# An instruction for those who are interested in how to download data from Vkontakte

The instruction consists of two steps. At first, you need to register on the website VK for developers and get an access token. In the second step, you already can download data, which can be done in two ways:

1. Using Python
2. Using the website VK for developers (unlike the first one, there will be difficulties with automating the process).

## 1. Registration

1. Go to the VK website https://dev.vk.com/, click on the button *Create Application*. Here you need to set a title and choose *Standalone app* platform. And you're done with registration!
2. Now you need to get an access token which you will use while making requests.To get an access token, you will need to make two requests, in fact, follow two links, personalizing them a bit:

- The 1st link: https://oauth.vk.com/authorize?client_id=APP_ID&display=page&redirect_uri=https://oauth.vk.com/blank.html&scope=friends&response_type=code&v=5.131
  
  Copy this link, changing only the **APP_ID** to your real ID, which can be found in the settings of your application on the VK for developers website. Then follow the modified link. You will be redirected to a new link that will contain the code (you need it, copy it). It will look something like this 'https://oauth.vk.com/blank.html#code=*****'. 
  
  
- The 2nd link: https://oauth.vk.com/access_token?client_id=APP_ID&client_secret=SECURE_KEY&redirect_uri=https://oauth.vk.com/blank.html&code=CODE
  
  In this link, you need to change three spots - **APP_ID** (located in the settings), **SECURE_KEY** (also in the settings) and **CODE** (which you received in the previous step). Follow the modified link and you will get something like this '{"access_token":"*********","expires_in":*********,"user_id":*****}'. Basically, all you need is an access token, save it somewhere.
  
The first step is completed!

**!** *But you should be aware that the access token is not given to you forever, it will expire soon (as they say, in a day or so). So when it stops working, you will need to do the last two steps above again: just follow the two links, your application on the VK will still be there.*
  
## 2.1 Getting posts from the VK walls using python

The library requests is the only one which is needed. I will show the procedure on the example of the group of the Novosibirsk region governor, Andrey Travnikov.

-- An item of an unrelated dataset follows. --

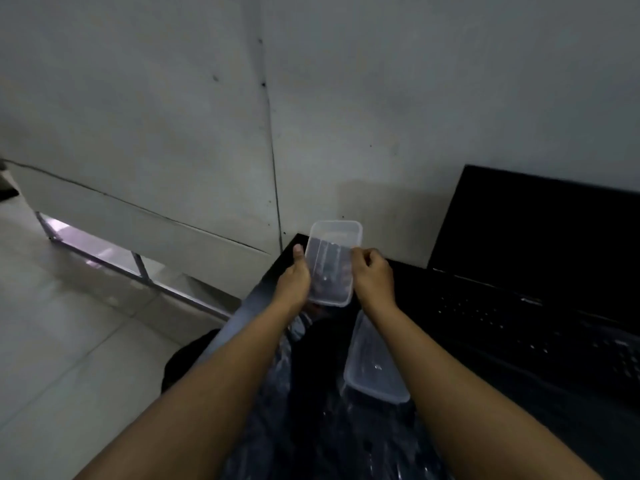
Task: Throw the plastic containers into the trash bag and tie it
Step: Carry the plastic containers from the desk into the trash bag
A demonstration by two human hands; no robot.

On the VK for developers website there is a section called API, here descriptions of all the functions are collected. We need *wall.get*, it helps to return a list of posts from a user's or community's wall - https://dev.vk.com/method/wall.get. It also contains a list of parameters for the request, here we, basically, repeat them.

In [3]:
import requests
import pandas as pd
import numpy as np

In [2]:
# save access token. (it's mine. already expired. won't work for you.)
access_token = 'vk1.a.yg9jG68L7YoKdwPuGZ2toKhr8gb5dcH1Va9Vx-q1r_3ooNl3BSbbWoaOEtHvFQ3uLMD3Te-Vw5OqFCM29FCetMOKFMTlrrrw5vA0SJzrc3eC3PrGGQBysLJtFvR2isAXmjyoLpW-5NHwDe729D5lGdxG8wUAW3CJdxLMEIJBHiUeEM30h8CFsmcn6WtyW29c'

- In the first line, you need to insert a link to the method, copy it from the VK website, changing only the **dev.vk** to **api.vk**.
- In the parameters, we insert **owner_id** (add a '-' sign in front of it). The id is usually contained in the community link, but if it is not there, as in our case, then you can open any picture or video on the wall, the id will be in the link to them. 
- Then we specify the community domain, the number of posts we want to receive (VK sets a limit of no more than 100 posts per request), the access token and the VK version.

In [16]:
travnikov = requests.get("https://api.vk.com/method/wall.get", 
                         params={"owner_id": "-166427977",
                                 "domain": "https://vk.com/andreytravnikov_nso",
                                 "count": 2,
                                 "access_token": access_token,
                                 "v": 5.131})

In [17]:
# check for errors
travnikov.ok

True

In [18]:
# look at the data
travnikov.json()

{'response': {'count': 614,
  'items': [{'id': 10602,
    'from_id': -166427977,
    'owner_id': -166427977,
    'date': 1655608259,
    'marked_as_ads': 0,
    'is_favorite': False,
    'post_type': 'post',
    'text': 'Сегодня в нашей стране отмечают День медицинского работника.\n\nРаботники сферы здравоохранения – мужественные люди, которые держат в руках хрупкую человеческую жизнь. Для всех, кто посвятил себя медицине, избранное дело – забота о здоровье людей – стало жизненным призванием.\n\nМы искренне гордимся и восхищаемся профессиональными подвигами медработников Новосибирской области. Они всегда приходят на помощь, проявляя высочайший профессионализм и ответственность, сострадание и доброту. В сложный период борьбы с пандемией они вылечили, спасли тысячи жителей нашего региона.\n\nВ этот праздничный день выражаю искреннюю благодарность и глубокую признательность всем медицинским работникам за каждодневный, кропотливый труд и преданность избранной профессии! Крепкого здоровья, 

At the output, we get data in the form of a dictionary: 

- The *count* in the first line indicates the number of posts on the wall at the moment of the request, there are 614 of them. 
- Next, we see the id of each post and all the parameters that it has. 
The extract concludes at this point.